Instructions to follow: Transcribe exactly the lines from the top of the records below through the line that holds "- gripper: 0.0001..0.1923", both included, with no pictures.

Data items:
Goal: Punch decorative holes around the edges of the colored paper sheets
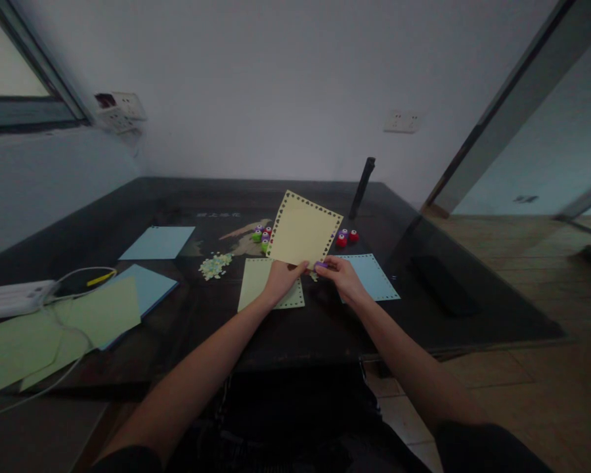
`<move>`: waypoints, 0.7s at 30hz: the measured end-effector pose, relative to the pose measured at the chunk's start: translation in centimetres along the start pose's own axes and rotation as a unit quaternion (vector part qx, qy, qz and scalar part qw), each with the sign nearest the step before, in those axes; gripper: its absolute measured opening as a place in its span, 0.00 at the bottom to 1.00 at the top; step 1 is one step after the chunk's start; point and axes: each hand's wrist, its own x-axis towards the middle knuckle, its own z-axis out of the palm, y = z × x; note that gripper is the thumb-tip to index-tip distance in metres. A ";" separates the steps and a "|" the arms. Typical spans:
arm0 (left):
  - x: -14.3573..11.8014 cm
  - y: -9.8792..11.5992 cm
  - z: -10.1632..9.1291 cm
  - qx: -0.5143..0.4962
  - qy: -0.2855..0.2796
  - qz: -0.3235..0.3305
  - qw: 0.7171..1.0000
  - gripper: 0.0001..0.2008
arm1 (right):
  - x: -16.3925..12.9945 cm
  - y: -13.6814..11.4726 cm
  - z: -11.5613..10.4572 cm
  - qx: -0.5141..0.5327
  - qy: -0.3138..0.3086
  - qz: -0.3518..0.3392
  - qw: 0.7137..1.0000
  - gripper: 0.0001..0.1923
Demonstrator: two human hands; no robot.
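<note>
A pale yellow sheet of paper with small punched holes along its edges is held up, tilted, above the table. The fingers of my left hand are closed on its bottom edge. My right hand grips a small purple craft punch at the sheet's lower right corner. Beneath my hands lie a hole-edged pale green sheet and a hole-edged blue sheet. Several small punches sit behind the yellow sheet, partly hidden by it. More punches, red and purple, stand to its right.
Loose paper bits are heaped left of centre. Further left are a blue sheet, stacked green paper and a white power strip with cables. A black upright stick and a dark flat object are on the right.
</note>
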 end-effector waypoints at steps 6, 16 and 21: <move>0.0 0.0 0.1 0.027 0.022 0.049 0.998 0.07 | 0.0 -0.1 0.0 -0.014 -0.004 -0.012 1.000 0.13; 0.0 -0.1 -0.1 0.014 0.020 0.030 0.999 0.08 | 0.1 0.3 0.0 -0.021 -0.007 -0.021 1.000 0.14; 0.1 0.0 -0.2 0.025 0.023 0.024 0.999 0.06 | 0.2 0.4 0.1 -0.010 -0.006 -0.015 1.000 0.16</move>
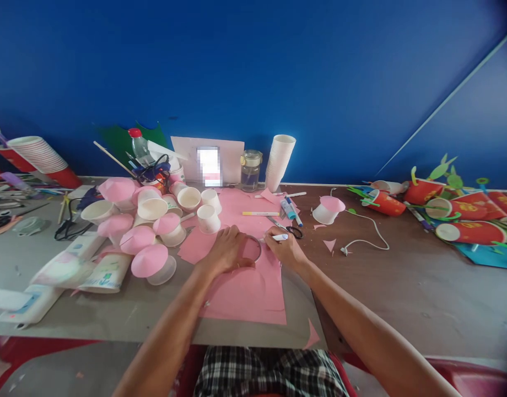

Problem solution:
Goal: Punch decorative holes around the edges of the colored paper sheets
`<move>`: waypoints, 0.7s at 30hz: the measured end-effector pose, relative to the pose measured at the chunk's start: translation in centimetres along the start pose's own axes and rotation as a unit quaternion (vector part qx, qy, qz and scalar part qw), each with the sign nearest the step before, in those axes; gripper: its absolute measured opening as a place in its span, 0.00 at the bottom to 1.00 at the top; step 1 is one step after the chunk's start; point and axes: each hand's wrist, its own x-axis towards the middle knuckle, its own z-axis out of the palm, y = z × x; note that gripper is the thumb-tip to index-tip distance in metres. A ";" separates the steps and a "|" the arms. Typical spans:
arm0 (left):
  - x: -14.3573..11.8014 cm
  - y: -9.8792..11.5992 cm
  - z: -10.1632..9.1291 cm
  - qx: -0.5143..0.4962
  - qy: -0.2855..0.2796
  - qz: -0.3235..0.3305
  - qw: 0.7171..1.0000
  - gripper: 0.0001..0.2008
arm1 (right):
  - x: -16.3925..12.9945 cm
  - y: -13.6814..11.4726 cm
  - z: -11.5613..10.4572 cm
  - qx: -0.5141..0.5327
  - qy: -0.3138..0.3086
  - qz: -0.3518..0.3392
  - qw: 0.7137..1.0000
  - gripper: 0.0001..0.1923

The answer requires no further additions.